● WHAT THIS TASK INVOLVES
What you return must be every line from the beginning of the data through the line holding "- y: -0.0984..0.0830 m", unchanged.

● DATA EXCERPT
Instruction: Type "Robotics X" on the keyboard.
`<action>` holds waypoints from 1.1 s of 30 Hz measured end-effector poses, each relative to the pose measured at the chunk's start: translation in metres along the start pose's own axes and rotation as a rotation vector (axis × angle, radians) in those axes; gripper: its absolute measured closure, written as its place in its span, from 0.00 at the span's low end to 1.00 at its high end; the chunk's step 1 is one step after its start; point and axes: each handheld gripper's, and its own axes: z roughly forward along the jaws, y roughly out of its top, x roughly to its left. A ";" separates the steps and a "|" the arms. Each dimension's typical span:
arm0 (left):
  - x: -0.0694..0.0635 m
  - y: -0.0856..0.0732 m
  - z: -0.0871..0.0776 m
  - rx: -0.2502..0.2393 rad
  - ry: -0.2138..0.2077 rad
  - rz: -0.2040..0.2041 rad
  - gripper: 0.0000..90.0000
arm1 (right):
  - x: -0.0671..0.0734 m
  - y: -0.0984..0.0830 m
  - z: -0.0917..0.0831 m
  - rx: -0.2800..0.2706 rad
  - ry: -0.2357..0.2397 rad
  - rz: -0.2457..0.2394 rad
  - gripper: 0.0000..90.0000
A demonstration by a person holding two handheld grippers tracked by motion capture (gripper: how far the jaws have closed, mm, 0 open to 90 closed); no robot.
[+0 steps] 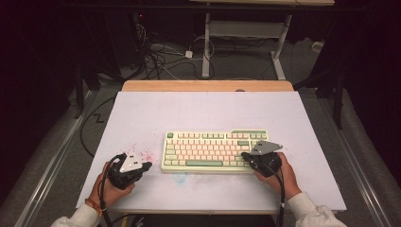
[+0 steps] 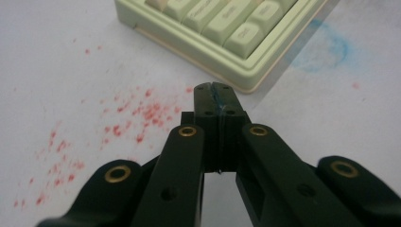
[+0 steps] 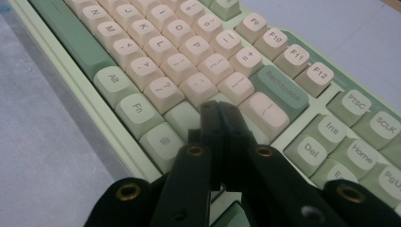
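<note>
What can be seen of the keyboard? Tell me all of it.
The keyboard is a compact mechanical board with a pale green plastic case, cream letter keys and green modifier keys, among them a darker Backspace and space bar. It lies flat on the white table, long side toward the person. The right gripper, fingers shut, has its tip over the keys at the right end, by the wide cream key below Backspace. The left gripper, also shut, stops short of its near left corner.

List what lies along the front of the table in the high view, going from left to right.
Left claw → red speckles on the white table top → keyboard → right claw, shut, at the keyboard's right end.
</note>
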 end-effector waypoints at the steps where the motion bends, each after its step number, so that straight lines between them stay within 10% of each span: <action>1: 0.000 0.008 0.002 -0.004 -0.004 0.011 0.98 | 0.000 0.000 0.000 0.000 0.000 -0.001 1.00; 33: -0.006 0.105 0.063 0.070 -0.049 0.141 0.97 | 0.004 -0.001 0.000 -0.005 -0.019 -0.023 1.00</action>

● SOLUTION
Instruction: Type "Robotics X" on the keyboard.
`<action>` holds waypoints from 1.1 s of 30 Hz measured end-effector poses, each relative to the pose measured at the chunk's start: translation in metres along the start pose's own axes and rotation as a rotation vector (axis × angle, radians) in those axes; gripper: its absolute measured closure, written as its place in its span, from 0.00 at the span's low end to 1.00 at its high end; the chunk's step 1 is one step after its start; point and axes: each handheld gripper's, and its own axes: z roughly forward along the jaws, y roughly out of its top, x roughly to its left. A ";" separates the steps and a "|" the arms. Each dimension's typical span:
arm0 (left):
  - x: -0.0694..0.0635 m
  - y: -0.0856..0.0732 m
  - z: -0.0871..0.0776 m
  - rx: -0.2502..0.2393 rad
  - ry: -0.2138..0.2077 rad
  - rz: -0.2040..0.2041 rad
  - gripper: 0.0000..90.0000
arm1 (right):
  - x: -0.0671..0.0734 m
  - y: -0.0984..0.0830 m

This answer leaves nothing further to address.